In one of Cochrane’s reviews, the value of spinal traction application was evaluated in the treatment of cervical pain with or without radicular pain and , as regards the efficacy of the method, there was no evidence either to support or reject it.
Multifactorial rehabilitation is recommended with physical therapy and chiropractic manipulations.
In case pain persists or the patient does not tolerate the potential adverse events of drugs that s/he should take on a long-term basis and before deciding to administer any strong opioids, it is recommended to apply innterventional pain therapies.
Before starting pharmaceutical treatment on a long-term basis, many patients choose a minimally invasive therapy which intervenes straight to the origin of pain, in order to avoid chronic addiction to drugs with several side effects. In many cases, the ideal treatment is achieved with combination of pharmacotherapy and interventional techniques.
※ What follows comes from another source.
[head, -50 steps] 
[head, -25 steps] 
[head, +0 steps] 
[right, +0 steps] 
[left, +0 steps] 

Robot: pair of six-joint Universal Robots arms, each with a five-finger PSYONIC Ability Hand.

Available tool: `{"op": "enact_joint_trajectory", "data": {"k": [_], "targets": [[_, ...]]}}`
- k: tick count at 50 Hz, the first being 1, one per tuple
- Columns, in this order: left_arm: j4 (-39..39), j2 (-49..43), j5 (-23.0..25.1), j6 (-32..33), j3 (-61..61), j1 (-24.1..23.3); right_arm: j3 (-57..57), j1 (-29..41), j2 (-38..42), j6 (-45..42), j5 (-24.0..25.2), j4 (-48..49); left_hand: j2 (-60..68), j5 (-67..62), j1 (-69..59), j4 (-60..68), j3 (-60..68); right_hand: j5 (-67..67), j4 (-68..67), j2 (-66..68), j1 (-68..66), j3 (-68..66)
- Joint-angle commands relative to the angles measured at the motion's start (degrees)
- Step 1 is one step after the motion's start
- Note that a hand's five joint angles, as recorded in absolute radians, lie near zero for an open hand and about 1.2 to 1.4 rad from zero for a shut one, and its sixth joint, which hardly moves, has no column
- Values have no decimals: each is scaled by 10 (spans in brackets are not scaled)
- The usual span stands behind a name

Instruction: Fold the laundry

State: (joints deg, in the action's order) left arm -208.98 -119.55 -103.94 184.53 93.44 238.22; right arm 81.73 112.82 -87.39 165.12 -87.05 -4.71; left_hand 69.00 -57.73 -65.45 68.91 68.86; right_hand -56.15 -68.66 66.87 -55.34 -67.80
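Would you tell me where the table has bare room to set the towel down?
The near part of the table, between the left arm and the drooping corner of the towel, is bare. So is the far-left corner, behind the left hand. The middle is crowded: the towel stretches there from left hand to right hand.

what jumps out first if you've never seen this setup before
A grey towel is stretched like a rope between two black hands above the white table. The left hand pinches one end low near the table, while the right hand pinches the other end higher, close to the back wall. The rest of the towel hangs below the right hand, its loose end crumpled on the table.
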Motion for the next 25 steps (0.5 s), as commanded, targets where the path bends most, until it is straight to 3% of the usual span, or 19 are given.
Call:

Percutaneous Cervical Disc Nucleoplasty
INTERVENTIONAL PAIN TREATMENT
1. Epidural Corticosteroid Injection (21,22,23,30,31,32,33)
When the disease is in its acute or subacute form, cervical epidural corticosteroid injection is indicated. The technique used, is the posterior translaminar approach, whereas the transforaminal epidural injection is avoided due to high risk of severe complications, as opposed to the lumbar spine where the transforaminal approach is preferred.
Systematic research worldwide leads to the conclusion that the cervical epidural corticosteroid injection is significantly effective in the treatment of acute and subacute cervical radicular pain and should always be applied before surgery decision.
When the disease is in its chronic form -as it usually happens after spine surgery or following the acute and subacute phase of radiculitis from disc herniation that had been undertreated with conservative therapy- neuroplasty (adhesiolysis) with Racz catheter is indicated.
The American Society of Interventional Pain Physicians (ASIPP) published evidence-based guidelines for invasive techniques in the management of chronic spinal pain.
According to these guidelines, there is strong evidence indicating the efficacy of neuroplasty with corticosteroids in the short and long-term control of pain in refractory radiculopathy and neuropathic spinal pain.
Randomized controlled studies have demonstrated the efficacy of PRF applied on the dorsal spinal root ganglion (DRG) of the cervical spine. According to evidence-based medicine, the application of the method in cases of chronic cervical radiculitis is strongly recommended.
The duration of analgesia varies from case to case. The technique is safe and can be repeated as many times as needed. If, despite the repetitive therapeutic sessions with pulsed radiofrequency the result has limited duration, then conventional radiofrequency can be applied. This application, however, destroys (ablates) the ganglion and may cause slight muscle weakness in the arm.(59,60,61)
4. Spinal Cord Stimulation(65)
It is a neuromodulatory therapy, which is used in case all other less invasive methods fail. Its efficacy in treating chronic resistant neuropathic pain is significant.
C. SURGICAL TREATMENT
Surgery is indicated in case the spinal cord is severely compressed with high risk of causing myelopathy with permanent severe irreversible neurological impairment.
In a randomized study, comparison was made between surgical and conservative treatment and it was found that there was substantial improvement in pain 3 months postoperatively. However, one year later there was no difference between the two patient groups. A small randomized study demonstrated that there are no differences in the neurologic outcome between patients who were treated surgically or conservatively.
Thus, surgical operation should be limited only to those patients whose neurological condition is so aggravated that the patient is in risk for permanent irreversible neurologic impairment.